Does anyone have a genuinely fast SHA1 algo ?

Antariy · January 04, 2011, 11:42:52 PM

Glenn, is Delphi's inline ASM support MMX instructions? Have a look into my previous post then.

hutch-- · January 05, 2011, 12:41:12 AM

With the algo I am playing with the following code is the main bottleneck. I modified the 5 memory copies but no timing difference.

Code Select


  calcsha_lbl3:
    lea esi, [ecx*4]
    add esi, pWrd
    mov eax, [esi+52]
    xor eax, [esi+32]
    xor eax, [esi+8]
    xor eax, [esi]
    mov edx, eax
    shl eax, 1
    shr edx, 31
    or  eax, edx
    mov [esi+64], eax
    add ecx, 1
    cmp ecx, 64
    jne calcsha_lbl3

unrolling it made no difference, it is the sum total number of memory accesses in this loop that limit the speed.

Antariy · January 05, 2011, 12:49:53 AM

Quote from: hutch-- on January 05, 2011, 12:41:12 AM
With the algo I am playing with the following code is the main bottleneck. I modified the 5 memory copies but no timing difference.

Yes, memory references is probably slowest thing to do. Hutch have a look to code suggested on previous page - to MMX packet DWORDs bytes swap. Since packets and non temporal writing back - this should get not small speed up in this point.

Code Select


add esi, pWrd

Is pWrd a local variable? What if make FPO, and free EBP reg?

hutch-- · January 05, 2011, 01:18:19 AM

Alex,

The problem is the algo has 12 DWORD local variables and no way to reduce them. to make the memory copy a bit faster with the 5 memory copies I used 5 registers to separate the read after write problems but it did not change the timing, the part that slows it all down is the loop code I posted above. i had a look at your MMX replacement for BSWAP but I have reason not to use MMX registers, XMM would be worth a try as they don't conflist with FP operations but I doubt thats the problem.

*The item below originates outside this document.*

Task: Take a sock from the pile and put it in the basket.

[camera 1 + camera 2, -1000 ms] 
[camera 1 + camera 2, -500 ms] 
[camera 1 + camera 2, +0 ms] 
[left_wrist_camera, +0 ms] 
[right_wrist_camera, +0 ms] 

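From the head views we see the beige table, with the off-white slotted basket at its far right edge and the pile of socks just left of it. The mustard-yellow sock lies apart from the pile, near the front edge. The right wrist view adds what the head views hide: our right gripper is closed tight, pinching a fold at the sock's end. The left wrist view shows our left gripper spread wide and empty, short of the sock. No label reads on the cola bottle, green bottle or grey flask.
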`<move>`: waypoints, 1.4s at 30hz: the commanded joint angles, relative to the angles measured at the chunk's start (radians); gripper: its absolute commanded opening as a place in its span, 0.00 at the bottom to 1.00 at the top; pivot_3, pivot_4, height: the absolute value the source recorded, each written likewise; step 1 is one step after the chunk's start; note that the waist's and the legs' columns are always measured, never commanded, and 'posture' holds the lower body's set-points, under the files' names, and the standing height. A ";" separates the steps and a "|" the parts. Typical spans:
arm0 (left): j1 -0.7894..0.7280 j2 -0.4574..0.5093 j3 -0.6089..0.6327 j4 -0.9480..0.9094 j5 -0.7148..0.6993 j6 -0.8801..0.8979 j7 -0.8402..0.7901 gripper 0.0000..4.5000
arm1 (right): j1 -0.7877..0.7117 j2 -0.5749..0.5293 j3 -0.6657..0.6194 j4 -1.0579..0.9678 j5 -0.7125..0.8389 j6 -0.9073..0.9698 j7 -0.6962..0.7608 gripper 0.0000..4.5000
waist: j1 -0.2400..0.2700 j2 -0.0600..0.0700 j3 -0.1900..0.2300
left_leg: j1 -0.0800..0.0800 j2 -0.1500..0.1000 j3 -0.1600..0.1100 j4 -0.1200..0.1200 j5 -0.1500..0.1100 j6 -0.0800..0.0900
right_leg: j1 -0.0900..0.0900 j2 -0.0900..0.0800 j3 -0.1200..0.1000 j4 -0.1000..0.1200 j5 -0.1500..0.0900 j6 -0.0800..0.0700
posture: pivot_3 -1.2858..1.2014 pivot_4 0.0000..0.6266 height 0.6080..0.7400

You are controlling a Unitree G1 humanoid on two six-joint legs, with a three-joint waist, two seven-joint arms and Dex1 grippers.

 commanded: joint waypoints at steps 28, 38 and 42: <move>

Antariy · January 05, 2011, 01:28:26 AM

Quote from: hutch-- on January 05, 2011, 01:18:19 AM
The problem is the algo has 12 DWORD local variables and no way to reduce them.

Is possible to refer to all locals by ESP, and free EBP for something else?

hutch-- · January 05, 2011, 01:58:55 AM

Alex,

Its a point of diminishing returns, for the additional complexity of managing that many locals in ESP, all you get is one register and that will not solve the problem. The loop code that is the bottle neck is already full register code apart from the memory access that it is directly modifying, the algo itself does not have the room to change this. It may be possible in x64 with the extra registers but I still have my doubts.

Antariy · January 05, 2011, 02:08:29 AM

Quote from: hutch-- on January 05, 2011, 01:58:55 AM
the algo itself does not have the room to change this. It may be possible in x64 with the extra registers but I still have my doubts.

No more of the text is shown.